After Q3 reports, Wall Street rewarded Lowe’s.

BY HBSDealer Staff

The dust has settled on last week’s back-to-back Home Depot and Lowe’s earnings-report excitement.

The Home Depot reclaimed its lead in the comp-store sales comparison with its largest rival, posting a 3.8% comps in the U.S., compared to 3.0% growth for Lowe’s.

Comp-store sales are generally accepted as the leading metric to determine a retailer’s health. Still, Wall Street chose to reward Lowe’s, and punish Home Depot, which lowered its full year guidance.

Depot’s stock has dropped from 238.85 before its earnings release, and it was trading Monday at about 217. Lowe’s on the other hand saw its shares rise from a pre-earnings release 113.40 to about 117 early Monday.

Wall Street was perhaps spooked by Home Depot’s downward revision to its sales expectations.  Looking ahead, the company’s full-year comp-store sales growth is now expected to come in at positive 3.5%, down from previous guidance of 4.0%. Full year sales are expected to grow 1.8%, that’s lower than previous guidance of 2.3%.

And while Home Depot said it was reaffirming its earnings per share guidance, Lowe’s said it would raise its adjusted earnings per share guidance.

Another area where Home Depot outpaced Lowe’s was online sales.
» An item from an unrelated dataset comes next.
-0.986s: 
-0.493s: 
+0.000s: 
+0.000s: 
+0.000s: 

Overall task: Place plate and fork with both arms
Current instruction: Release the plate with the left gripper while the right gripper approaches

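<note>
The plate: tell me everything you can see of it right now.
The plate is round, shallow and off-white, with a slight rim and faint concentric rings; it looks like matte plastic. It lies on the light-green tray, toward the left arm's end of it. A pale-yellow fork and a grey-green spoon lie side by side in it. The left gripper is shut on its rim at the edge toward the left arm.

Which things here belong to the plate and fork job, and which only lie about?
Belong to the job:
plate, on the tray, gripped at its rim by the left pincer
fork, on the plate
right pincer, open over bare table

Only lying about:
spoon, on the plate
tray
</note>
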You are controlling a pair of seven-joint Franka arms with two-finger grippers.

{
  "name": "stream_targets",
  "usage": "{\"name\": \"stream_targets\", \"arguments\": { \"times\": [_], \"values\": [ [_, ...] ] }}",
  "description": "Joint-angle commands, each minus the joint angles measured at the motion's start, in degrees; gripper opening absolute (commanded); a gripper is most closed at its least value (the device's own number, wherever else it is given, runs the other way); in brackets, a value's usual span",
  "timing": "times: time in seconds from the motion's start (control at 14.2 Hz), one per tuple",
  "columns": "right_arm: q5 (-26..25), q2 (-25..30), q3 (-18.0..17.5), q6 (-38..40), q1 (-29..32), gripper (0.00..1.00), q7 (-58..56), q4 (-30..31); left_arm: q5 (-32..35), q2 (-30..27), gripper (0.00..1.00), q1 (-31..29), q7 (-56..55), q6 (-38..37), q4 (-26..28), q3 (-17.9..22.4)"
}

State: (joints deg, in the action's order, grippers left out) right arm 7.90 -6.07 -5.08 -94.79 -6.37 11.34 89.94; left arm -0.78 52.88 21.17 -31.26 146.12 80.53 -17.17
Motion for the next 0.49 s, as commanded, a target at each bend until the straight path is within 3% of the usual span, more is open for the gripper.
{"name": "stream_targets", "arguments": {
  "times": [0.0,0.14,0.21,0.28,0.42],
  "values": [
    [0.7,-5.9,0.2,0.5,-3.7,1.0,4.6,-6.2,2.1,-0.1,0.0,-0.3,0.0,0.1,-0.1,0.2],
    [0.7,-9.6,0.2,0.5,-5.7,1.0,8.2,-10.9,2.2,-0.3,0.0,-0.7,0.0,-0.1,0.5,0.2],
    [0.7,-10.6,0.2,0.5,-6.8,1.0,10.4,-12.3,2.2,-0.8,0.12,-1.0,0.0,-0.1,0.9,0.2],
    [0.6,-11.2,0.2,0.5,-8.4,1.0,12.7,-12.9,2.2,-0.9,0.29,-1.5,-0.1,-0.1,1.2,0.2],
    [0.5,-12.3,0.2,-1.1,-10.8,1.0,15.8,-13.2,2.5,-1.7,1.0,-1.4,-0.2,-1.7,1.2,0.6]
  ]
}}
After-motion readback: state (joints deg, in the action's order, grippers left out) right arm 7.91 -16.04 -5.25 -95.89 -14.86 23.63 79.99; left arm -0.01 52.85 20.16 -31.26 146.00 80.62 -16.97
Home Depot’s online sales grew 22% from the same quarter last year. “Homedepot.com continues to be a source of strength,” said CEO Craig Menear.

At Lowe’s, e-commerce is described as a business under repair, as the company reported third-quarter Lowes.com comp growth of about 3%. Lowe’s CEO Marvin Ellison said: “We expect to see our Lowe’s.com growth rate start to accelerate in the back half of 2020.”